This week the government unveiled its proposed “green industry” law. The aim is to use the transition to a climate-friendly economy to rebuild, rather than further dismantle, French industry.
The logic is reasonable. The mass steel, textile, car and chemical industries of the past are never going to return.
France, after Britain and Belgium, was one of the first countries to join the early 19th century industrial revolution; it largely missed out on the information technology revolution of the last two decades. If France wants to remain prosperous, it must be at the leading edge of the new, “carbon free” industrial and economic revolution of the 21st century.
The government says that it hopes to increase the manufacturing share of GDP from 10 percent to 15 percent. By when? It gives no time-scale.
An obvious question arises. Why has France become attractive to foreign investors in the last six or seven years? Why are more factories opening than closing for the first time in decades?

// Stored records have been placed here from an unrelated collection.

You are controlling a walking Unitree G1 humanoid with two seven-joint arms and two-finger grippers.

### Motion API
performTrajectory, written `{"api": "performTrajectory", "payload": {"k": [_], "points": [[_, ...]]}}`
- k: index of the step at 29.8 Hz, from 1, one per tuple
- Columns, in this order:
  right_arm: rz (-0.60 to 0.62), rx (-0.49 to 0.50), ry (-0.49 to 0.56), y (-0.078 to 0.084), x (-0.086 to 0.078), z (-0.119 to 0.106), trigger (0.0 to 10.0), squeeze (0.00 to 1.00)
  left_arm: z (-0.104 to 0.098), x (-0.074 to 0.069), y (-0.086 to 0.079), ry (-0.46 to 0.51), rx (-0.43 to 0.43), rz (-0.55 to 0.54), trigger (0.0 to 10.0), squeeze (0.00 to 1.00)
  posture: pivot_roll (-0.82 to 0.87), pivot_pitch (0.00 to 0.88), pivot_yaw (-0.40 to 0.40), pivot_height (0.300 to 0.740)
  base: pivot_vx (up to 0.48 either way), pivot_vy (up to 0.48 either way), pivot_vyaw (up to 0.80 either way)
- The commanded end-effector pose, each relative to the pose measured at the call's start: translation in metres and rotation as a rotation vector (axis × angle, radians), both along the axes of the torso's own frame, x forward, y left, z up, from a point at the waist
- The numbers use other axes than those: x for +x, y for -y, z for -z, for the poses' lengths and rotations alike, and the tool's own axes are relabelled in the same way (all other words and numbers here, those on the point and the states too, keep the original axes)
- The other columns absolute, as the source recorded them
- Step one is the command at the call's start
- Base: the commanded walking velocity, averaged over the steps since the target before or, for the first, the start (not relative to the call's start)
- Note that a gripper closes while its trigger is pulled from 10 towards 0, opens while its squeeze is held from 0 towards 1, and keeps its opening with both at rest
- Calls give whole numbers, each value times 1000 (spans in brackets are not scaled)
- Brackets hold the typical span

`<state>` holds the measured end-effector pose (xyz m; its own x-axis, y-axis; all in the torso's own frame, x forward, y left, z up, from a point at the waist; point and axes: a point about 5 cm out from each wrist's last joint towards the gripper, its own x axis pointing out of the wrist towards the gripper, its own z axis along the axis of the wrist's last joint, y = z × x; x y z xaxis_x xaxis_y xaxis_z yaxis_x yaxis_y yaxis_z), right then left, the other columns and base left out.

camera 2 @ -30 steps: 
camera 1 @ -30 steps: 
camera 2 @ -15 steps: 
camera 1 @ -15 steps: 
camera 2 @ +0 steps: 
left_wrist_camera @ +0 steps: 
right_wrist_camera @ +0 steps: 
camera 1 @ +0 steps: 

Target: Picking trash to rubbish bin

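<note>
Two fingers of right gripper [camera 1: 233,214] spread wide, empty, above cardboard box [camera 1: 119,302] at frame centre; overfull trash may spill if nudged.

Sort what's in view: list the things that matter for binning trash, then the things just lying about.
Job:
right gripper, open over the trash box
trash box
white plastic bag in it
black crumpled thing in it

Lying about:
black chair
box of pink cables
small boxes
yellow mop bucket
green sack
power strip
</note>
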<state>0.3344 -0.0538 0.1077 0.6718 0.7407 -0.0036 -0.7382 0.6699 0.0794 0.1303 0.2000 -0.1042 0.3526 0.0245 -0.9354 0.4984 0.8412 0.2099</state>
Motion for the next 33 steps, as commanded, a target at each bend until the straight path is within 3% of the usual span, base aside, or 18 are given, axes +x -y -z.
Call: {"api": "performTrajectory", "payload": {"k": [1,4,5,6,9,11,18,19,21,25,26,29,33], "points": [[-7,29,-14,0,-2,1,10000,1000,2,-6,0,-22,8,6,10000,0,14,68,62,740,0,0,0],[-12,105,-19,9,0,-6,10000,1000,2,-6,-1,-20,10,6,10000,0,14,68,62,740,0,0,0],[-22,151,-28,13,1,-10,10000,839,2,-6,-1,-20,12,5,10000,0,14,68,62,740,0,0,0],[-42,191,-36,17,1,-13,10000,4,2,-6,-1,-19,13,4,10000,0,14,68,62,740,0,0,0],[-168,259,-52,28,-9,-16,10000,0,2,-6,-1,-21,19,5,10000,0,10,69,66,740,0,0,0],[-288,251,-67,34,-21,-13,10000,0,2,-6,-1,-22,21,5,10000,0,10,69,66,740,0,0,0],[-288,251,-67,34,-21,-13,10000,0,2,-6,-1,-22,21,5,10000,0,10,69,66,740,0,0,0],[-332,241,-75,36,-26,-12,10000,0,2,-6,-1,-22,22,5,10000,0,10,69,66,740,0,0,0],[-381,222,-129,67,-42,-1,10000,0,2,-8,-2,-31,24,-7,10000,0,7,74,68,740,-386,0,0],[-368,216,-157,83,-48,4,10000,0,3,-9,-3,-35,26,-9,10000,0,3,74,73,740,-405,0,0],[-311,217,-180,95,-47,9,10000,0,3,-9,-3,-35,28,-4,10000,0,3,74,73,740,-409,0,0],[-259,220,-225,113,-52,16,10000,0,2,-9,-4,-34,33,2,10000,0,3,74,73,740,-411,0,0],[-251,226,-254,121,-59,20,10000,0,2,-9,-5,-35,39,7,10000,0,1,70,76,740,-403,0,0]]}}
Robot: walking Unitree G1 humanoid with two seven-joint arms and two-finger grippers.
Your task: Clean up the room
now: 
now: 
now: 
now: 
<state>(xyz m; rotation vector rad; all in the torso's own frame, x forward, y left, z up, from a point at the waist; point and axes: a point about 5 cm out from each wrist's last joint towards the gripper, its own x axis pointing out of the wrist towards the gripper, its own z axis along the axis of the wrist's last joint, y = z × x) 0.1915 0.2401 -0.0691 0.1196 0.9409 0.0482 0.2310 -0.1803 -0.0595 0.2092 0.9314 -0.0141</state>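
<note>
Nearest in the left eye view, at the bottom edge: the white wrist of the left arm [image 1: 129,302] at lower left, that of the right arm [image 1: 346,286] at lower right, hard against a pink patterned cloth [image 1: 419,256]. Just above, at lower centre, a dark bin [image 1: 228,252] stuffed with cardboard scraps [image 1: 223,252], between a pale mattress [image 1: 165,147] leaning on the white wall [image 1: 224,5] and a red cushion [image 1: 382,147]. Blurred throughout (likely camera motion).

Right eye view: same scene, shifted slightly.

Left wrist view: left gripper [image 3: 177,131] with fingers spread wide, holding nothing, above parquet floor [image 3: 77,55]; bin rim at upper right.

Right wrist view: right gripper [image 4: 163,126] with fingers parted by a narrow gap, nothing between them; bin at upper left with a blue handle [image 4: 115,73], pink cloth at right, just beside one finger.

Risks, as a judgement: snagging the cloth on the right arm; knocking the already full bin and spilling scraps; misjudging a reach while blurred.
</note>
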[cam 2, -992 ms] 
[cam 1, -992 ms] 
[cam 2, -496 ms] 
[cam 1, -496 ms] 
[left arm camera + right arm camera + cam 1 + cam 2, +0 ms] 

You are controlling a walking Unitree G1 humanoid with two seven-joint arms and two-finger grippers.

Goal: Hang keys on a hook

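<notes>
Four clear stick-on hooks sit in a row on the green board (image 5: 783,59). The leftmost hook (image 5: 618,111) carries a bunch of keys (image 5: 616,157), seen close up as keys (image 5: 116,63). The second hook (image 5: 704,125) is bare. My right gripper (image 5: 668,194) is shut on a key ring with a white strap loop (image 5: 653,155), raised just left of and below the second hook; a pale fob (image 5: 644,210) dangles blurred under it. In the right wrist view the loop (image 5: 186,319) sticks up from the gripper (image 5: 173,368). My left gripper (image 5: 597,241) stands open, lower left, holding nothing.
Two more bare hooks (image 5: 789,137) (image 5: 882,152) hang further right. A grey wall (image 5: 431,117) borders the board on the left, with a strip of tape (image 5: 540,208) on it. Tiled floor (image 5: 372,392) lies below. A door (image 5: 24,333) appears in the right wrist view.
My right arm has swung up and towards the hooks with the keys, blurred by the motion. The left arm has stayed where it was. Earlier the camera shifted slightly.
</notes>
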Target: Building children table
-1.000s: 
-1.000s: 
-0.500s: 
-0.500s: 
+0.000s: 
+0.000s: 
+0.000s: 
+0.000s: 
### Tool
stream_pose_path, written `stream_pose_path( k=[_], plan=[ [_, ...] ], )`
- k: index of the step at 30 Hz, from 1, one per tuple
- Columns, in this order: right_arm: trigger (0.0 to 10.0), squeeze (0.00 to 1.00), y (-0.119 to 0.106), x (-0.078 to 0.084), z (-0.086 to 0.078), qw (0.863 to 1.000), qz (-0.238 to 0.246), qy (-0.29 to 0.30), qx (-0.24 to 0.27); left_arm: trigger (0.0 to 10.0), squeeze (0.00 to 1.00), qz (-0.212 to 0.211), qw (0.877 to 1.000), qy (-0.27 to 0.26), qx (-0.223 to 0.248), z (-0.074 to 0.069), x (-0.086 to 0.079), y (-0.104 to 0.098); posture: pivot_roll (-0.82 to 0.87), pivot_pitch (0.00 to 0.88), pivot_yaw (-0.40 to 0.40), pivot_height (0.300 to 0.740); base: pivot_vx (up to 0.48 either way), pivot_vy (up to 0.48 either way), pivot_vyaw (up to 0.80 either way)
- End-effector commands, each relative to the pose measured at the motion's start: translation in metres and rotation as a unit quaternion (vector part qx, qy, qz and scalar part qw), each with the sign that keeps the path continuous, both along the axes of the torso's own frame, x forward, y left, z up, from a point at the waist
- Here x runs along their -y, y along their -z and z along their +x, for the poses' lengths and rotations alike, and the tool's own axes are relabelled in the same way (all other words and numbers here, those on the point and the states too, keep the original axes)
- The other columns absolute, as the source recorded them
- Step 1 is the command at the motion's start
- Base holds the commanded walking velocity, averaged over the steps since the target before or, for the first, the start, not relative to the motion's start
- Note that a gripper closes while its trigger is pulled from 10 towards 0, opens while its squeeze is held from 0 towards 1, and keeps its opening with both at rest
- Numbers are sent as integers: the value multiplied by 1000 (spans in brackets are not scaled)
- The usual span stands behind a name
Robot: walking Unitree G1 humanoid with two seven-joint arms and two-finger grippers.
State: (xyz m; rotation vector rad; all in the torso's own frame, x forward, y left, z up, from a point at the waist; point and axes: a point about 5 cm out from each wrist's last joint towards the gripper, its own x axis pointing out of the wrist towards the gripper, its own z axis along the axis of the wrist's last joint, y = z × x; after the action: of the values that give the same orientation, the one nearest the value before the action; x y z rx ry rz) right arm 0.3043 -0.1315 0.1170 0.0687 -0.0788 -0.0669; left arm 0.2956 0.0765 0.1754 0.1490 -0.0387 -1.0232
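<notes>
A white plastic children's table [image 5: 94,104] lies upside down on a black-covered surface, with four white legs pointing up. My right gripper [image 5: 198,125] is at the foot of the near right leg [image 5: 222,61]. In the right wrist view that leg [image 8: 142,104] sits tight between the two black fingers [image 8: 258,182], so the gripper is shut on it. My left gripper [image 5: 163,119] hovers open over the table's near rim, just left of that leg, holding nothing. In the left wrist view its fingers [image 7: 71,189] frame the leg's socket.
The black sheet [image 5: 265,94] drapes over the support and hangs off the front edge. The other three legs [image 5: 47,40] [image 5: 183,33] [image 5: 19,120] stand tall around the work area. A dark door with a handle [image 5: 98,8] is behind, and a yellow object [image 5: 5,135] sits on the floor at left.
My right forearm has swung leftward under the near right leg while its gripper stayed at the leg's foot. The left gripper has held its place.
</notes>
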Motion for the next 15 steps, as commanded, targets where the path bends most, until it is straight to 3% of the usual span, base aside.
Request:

There was a time, not so long ago, when American business in particular was unwilling to invest in a country with a 35- hour working week and a reputation for endless lunch breaks and union militancy.
There was also the fact that high pay-roll taxes (to fund pensions and other social benefits) made the cost of employing a French man or woman much higher than the cost of employing a German or a Briton. French employment law was complicated and made it difficult to fire someone on a long-term contract or to use short-term labour.
Little by little in the last ten years, starting timidly under President Nicolas Sarkozy, these things have changed. Employment law has been simplified; pay-roll taxes have been reduced.
That process continued under President François Hollande (when Emmanuel Macron was his finance minister) – to the fury of many on the Left. The changes have accelerated under President Macron.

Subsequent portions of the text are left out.